Historical War Fiction Set In 1916 France

The Shadow Of The Mole by Bob Van Laerhoven

Book excerpt

The sky was the colour of straw, with a deep blueberry glow at the horizon. The Meurisson Valley, home to the field hospital which served the whole region, lay in Bois de Bolante, a low-lying part of the great Argonne woods. Dr Michel Denis walked there through the trenches. The recovery area was crudely constructed – a semi-underground complex harbouring medical provisions, ammunition and food storage, bathhouses and a sickbay. Like everyone else who worked there, Denis was curious about the infamous ‘Mole’, and he wanted a closer look. The sappers digging tunnels under the German lines had found the unconscious man, dressed in civvies, in the tunnel of an old charcoal burner. A day later, the man was still unconscious.

In the sickbay, Denis went to the patient’s bed and studied his facial features. Wide ears, a somewhat beaked nose and jowly cheeks, perhaps Semitic. Denis guessed The Mole’s age at about forty-five. Baggy blue skin under the eyes. As he made these observations, Denis came closer and now he stood at the bedside. Startled, he glanced at where his own right arm, severed by a piece of shrapnel, should have been. Involuntarily, he was reaching out with his phantom limb to touch the man’s left leg. All at once, a hail of shells passed over, as though the memory of that shrapnel had provoked the Germans at the north side of the Meurisson Valley. The shells drummed the basement walls with their deafening low thunder. Denis pictured the men in the icy trenches at the front, frantically seeking shelter. Since February 12th, after heavy snowfall, a light thaw had set in. It drenched the trenches with cold, gurgling mud, and inundated the mine corridors, used to infiltrate enemy territory, with melted ice: sluggish, foul-reeking, and copper-coloured.
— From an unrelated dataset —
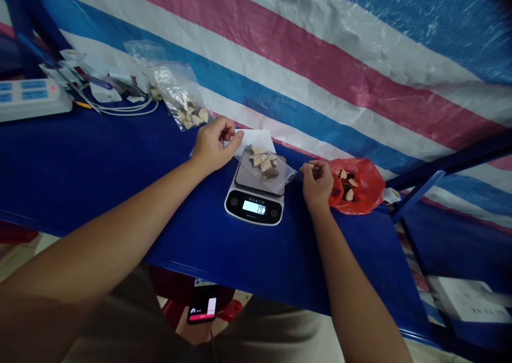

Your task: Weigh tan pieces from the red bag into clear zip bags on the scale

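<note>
A small kitchen scale (254,208) stands on the blue table, its lit display showing what looks like 79. On its pan lies a clear plastic bag (286,174) with several pale, brown-edged chunks (264,163) in it. My left hand (216,144) hovers at the bag's upper left, fingers loosely curled and thumb apart, with nothing visible in its grasp. Right of the scale, my right hand (318,184) pinches a small pale chunk (306,167), partly hidden by the fingers. Beside that hand sits an open red plastic bag (366,190) holding more chunks.
A filled zip bag (182,94) lies behind my left hand. White paper (260,138) is behind the scale. A power strip (36,99), cable and tools crowd the left. A striped sheet (288,59) hangs along the back. Below the table edge is a phone (202,301).
</note>
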The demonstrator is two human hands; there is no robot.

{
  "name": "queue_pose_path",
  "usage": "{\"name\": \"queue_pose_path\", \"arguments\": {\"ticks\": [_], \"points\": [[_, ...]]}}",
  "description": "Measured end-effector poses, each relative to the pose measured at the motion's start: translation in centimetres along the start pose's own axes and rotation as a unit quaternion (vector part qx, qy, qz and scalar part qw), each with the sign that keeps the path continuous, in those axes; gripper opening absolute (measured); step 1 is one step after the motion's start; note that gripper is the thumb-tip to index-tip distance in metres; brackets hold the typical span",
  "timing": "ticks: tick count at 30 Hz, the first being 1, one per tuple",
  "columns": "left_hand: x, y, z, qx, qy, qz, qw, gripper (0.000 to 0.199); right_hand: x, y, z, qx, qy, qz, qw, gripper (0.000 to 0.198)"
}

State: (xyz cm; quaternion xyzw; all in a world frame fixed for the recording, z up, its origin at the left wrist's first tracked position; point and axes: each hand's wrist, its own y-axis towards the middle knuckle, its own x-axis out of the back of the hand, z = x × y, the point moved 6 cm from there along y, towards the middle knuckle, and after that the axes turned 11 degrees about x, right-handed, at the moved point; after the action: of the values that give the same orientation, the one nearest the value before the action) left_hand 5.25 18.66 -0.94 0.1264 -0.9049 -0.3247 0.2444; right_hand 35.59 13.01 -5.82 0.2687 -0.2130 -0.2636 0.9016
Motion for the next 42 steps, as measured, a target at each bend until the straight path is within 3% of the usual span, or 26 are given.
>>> {"name": "queue_pose_path", "arguments": {"ticks": [13,24,42], "points": [[-0.2,-0.1,0.0,-0.014,0.01,0.007,1.0,0.013,0.2,0.2,-0.3,0.0,0.008,-0.012,1.0,0.027],[-0.1,-0.5,-1.6,-0.075,0.014,0.018,0.997,0.011,0.3,0.1,0.3,-0.005,0.0,0.002,1.0,0.029],[-0.3,-0.4,-1.5,-0.075,0.013,0.026,0.997,0.009,0.3,0.1,-0.3,-0.018,-0.006,0.014,1.0,0.03]]}}
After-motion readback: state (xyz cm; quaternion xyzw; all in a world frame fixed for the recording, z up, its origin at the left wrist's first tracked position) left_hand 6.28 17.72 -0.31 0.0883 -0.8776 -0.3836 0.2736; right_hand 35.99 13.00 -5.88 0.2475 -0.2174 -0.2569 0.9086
An explosion shook the basement. Denis looked around him. Rumour had it that the Germans, being technically advanced, had electric lighting in their shelters. The French hospital had to make do with candle lanterns. As a result, bizarre shadows waved on the walls in a slow, undulating rhythm. No wonder the wounded called the hospital le pot de chambre de la France. At the moment, the chamber pot of France was a dazzling phantasmagoria of shapes chasing each other on the walls and the floor. Light and darkness played on The Mole’s face.

In the shadows, the man opened his eyes.

***

Captain Réviron, a thin, wiry man with close-cropped wavy hair and rotten teeth, was middle-aged and bone-tired. Nevertheless, his slicked-up hair seemed to have been parted down the middle of his skull with a razor. His face betrayed a heroic tiredness, highlighted by the feeble lanterns in the damp-smelling, propped-up cave that was supposed to be his command-post. He sat before a crude table made from logs scavenged out of the woods, littered with documents and maps. Denis felt his gaze like the eyes of a suspicious dog.
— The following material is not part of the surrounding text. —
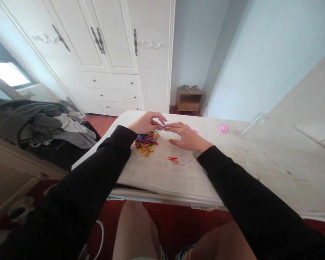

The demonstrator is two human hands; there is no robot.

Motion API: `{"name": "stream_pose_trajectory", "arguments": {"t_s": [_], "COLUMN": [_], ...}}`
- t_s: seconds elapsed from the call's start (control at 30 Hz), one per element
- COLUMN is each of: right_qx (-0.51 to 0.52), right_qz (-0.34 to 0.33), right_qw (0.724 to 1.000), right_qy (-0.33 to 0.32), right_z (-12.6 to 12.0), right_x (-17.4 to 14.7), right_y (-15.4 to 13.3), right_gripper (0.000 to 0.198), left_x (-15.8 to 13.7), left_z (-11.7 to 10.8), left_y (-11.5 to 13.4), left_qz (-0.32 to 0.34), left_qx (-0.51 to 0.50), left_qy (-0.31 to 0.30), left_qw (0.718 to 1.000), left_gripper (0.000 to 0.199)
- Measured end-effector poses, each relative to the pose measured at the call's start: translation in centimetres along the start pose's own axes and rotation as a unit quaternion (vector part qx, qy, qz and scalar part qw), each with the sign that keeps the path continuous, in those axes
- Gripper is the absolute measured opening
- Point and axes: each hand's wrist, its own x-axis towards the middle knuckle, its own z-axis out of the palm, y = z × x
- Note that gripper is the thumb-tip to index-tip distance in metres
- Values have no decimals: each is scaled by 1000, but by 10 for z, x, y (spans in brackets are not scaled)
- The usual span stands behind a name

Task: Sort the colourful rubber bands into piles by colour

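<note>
My left hand (pixel 147 123) is above the table, its thumb and a finger pinched on a small, thin bluish piece (pixel 163 128) too small to make out well. From the other side, my right hand (pixel 189 137) reaches in with fingers stretched out, the tips at the same piece and the thumb held apart. Partly under my left hand lies a pile of small, thin multicoloured pieces (pixel 146 143) in red, yellow and blue. A few red thin pieces (pixel 173 159) sit separately, nearer the table's front edge. A bit of yellow shows beside my right hand, mostly covered.
A pink ruffled object (pixel 224 128) and a clear plastic container (pixel 256 124) stand on the white table (pixel 260 173) to the right. Clothes (pixel 43 122) are heaped at the left. Beyond are a white wardrobe (pixel 119 86) and a small wooden cabinet (pixel 189 100).
</note>
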Motion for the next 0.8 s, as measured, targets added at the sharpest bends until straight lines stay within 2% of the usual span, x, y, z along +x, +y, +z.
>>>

“Lieutenant Denis,” the Captain said. “If this so-called Mole of yours has deserted from the ranks, he’ll get court-martialled. I imagine your Mister No Memory will recall his name, rank and number pretty sharp once he’s looking into a row of black muzzles. But that’s for after the changing of the troops – when we can send you both back behind the lines. Till then, make it your business to find out who he is.”

Denis should have been repatriated ten days ago when he had recovered sufficiently from the amputation of his arm, but the bad weather and the Germans’ relentless offensive had made that impossible.
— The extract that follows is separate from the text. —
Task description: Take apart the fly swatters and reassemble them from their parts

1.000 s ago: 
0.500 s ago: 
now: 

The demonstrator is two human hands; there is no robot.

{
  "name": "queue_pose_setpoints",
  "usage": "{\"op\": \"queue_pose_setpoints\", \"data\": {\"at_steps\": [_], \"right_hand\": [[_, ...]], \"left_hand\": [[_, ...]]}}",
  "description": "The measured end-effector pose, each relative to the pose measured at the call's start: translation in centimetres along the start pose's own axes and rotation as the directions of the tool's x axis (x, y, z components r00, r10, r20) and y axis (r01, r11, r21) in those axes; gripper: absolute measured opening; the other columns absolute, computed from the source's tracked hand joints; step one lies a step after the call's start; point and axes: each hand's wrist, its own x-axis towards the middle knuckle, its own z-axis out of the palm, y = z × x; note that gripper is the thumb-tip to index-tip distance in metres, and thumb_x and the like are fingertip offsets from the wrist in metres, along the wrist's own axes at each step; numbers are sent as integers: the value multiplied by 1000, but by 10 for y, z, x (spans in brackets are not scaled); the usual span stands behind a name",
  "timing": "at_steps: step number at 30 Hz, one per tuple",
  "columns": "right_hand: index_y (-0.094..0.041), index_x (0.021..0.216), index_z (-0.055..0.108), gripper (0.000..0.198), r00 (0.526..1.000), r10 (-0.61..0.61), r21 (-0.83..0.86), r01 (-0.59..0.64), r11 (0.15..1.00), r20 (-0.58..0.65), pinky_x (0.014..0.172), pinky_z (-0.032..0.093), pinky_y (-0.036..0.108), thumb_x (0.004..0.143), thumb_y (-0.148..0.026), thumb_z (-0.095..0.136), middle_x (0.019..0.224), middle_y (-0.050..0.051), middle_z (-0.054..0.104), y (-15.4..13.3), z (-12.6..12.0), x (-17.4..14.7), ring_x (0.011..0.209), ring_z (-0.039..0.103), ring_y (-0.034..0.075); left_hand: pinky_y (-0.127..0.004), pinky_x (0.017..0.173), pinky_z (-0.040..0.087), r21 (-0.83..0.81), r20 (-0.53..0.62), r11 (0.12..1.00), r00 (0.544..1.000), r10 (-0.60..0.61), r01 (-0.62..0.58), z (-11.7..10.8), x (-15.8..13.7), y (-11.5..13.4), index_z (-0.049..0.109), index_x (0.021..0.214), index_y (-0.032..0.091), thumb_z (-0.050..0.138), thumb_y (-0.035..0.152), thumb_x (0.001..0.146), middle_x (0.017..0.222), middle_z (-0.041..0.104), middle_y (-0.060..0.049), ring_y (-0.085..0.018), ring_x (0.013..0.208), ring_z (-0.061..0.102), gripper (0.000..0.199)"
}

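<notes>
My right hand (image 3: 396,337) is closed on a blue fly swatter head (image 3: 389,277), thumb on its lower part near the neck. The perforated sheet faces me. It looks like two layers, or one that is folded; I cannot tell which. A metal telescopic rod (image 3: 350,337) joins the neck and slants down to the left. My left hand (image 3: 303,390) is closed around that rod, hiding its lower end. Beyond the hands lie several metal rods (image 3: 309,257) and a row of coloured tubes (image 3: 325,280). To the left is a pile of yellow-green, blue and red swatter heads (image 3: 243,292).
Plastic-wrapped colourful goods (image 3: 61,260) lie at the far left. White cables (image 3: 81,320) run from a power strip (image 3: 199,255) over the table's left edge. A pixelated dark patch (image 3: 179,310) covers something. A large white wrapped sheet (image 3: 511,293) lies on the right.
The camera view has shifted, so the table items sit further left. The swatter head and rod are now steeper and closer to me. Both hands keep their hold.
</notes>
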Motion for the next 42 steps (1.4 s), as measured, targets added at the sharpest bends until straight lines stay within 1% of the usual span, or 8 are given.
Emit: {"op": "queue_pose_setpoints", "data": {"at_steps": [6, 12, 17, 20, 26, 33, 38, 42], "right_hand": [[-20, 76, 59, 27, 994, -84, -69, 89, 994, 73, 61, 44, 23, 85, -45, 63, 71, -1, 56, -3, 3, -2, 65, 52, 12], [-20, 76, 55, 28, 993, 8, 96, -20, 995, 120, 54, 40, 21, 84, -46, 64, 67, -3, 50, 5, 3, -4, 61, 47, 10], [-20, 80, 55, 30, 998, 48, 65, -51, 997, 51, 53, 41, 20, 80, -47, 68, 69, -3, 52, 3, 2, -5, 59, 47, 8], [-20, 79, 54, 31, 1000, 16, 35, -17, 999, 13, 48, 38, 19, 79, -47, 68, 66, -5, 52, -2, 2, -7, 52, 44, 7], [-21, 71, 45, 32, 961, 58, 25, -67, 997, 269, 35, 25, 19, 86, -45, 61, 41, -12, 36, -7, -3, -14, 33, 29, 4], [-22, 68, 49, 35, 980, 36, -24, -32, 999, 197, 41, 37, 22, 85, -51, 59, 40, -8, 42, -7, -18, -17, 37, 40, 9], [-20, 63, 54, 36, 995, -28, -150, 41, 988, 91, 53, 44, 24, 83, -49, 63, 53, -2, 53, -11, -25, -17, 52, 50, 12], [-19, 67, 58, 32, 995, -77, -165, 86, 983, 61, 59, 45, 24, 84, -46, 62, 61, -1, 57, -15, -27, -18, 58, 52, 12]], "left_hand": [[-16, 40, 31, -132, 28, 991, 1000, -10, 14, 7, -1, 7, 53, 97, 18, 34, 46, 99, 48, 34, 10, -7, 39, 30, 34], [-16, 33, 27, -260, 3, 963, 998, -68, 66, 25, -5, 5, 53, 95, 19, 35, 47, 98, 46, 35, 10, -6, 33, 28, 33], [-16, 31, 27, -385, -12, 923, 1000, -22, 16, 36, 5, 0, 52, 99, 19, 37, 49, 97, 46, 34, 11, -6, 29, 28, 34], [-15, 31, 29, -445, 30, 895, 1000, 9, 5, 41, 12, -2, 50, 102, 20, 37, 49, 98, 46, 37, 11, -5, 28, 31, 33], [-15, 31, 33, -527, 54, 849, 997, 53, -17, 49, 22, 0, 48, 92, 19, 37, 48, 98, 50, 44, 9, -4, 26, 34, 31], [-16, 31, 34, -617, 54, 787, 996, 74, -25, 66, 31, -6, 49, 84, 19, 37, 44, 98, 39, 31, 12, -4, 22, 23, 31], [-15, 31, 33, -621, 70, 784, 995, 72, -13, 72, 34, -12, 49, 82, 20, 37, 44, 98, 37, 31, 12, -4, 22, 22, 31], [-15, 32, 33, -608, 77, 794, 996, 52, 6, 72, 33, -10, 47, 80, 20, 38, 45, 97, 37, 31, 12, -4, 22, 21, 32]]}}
“With all due respect, Captain, I don’t think the man is faking. His behaviour is so aberrant that…”

Réviron shot Denis another dubious look.

Denis wanted to scratch his ear, remembered that his arm was gone and reached over to rub the lobe with his other arm. “Let’s say peculiar at least, if you don’t like the term aberrant.”

“There are rumours, Denis.”

“I’ve heard them, Captain.”

“I heard the men prattle that he’s some goddamn ghost. The Garibaldiens are fighting on our side but they are a superstitious lot and could turn against us if we don’t quell these rumours. I don’t want any of that fluff in my regiment.”

“I understand, Captain. But there will always be rumours amongst the men. These dismal woods, these gruesome circumstances – it sets off their fantasies: evil spirits, the devil, all manner of chimeras… Mind you, I don’t suffer such affliction and personally I regard The Mole as a patient, not as Satan in person.” A pinch of irony was not absent in the young doctor. “My diagnosis is that the patient is genuinely suffering from shell shock and has really lost his memory, maybe even his mind. Moreover, I think he’s a civilian. He wasn’t wearing any military tag. Since he was on foot, we may assume he’s from this region. I examined his hands. Those are not the hands of a soldier or a farmer.”

“That’s no proof at all. Recently, they’ve drafted everyone who can carry…” Réviron shot a glance at Michel’s stump and waved dismissively, in an almost feminine gesture.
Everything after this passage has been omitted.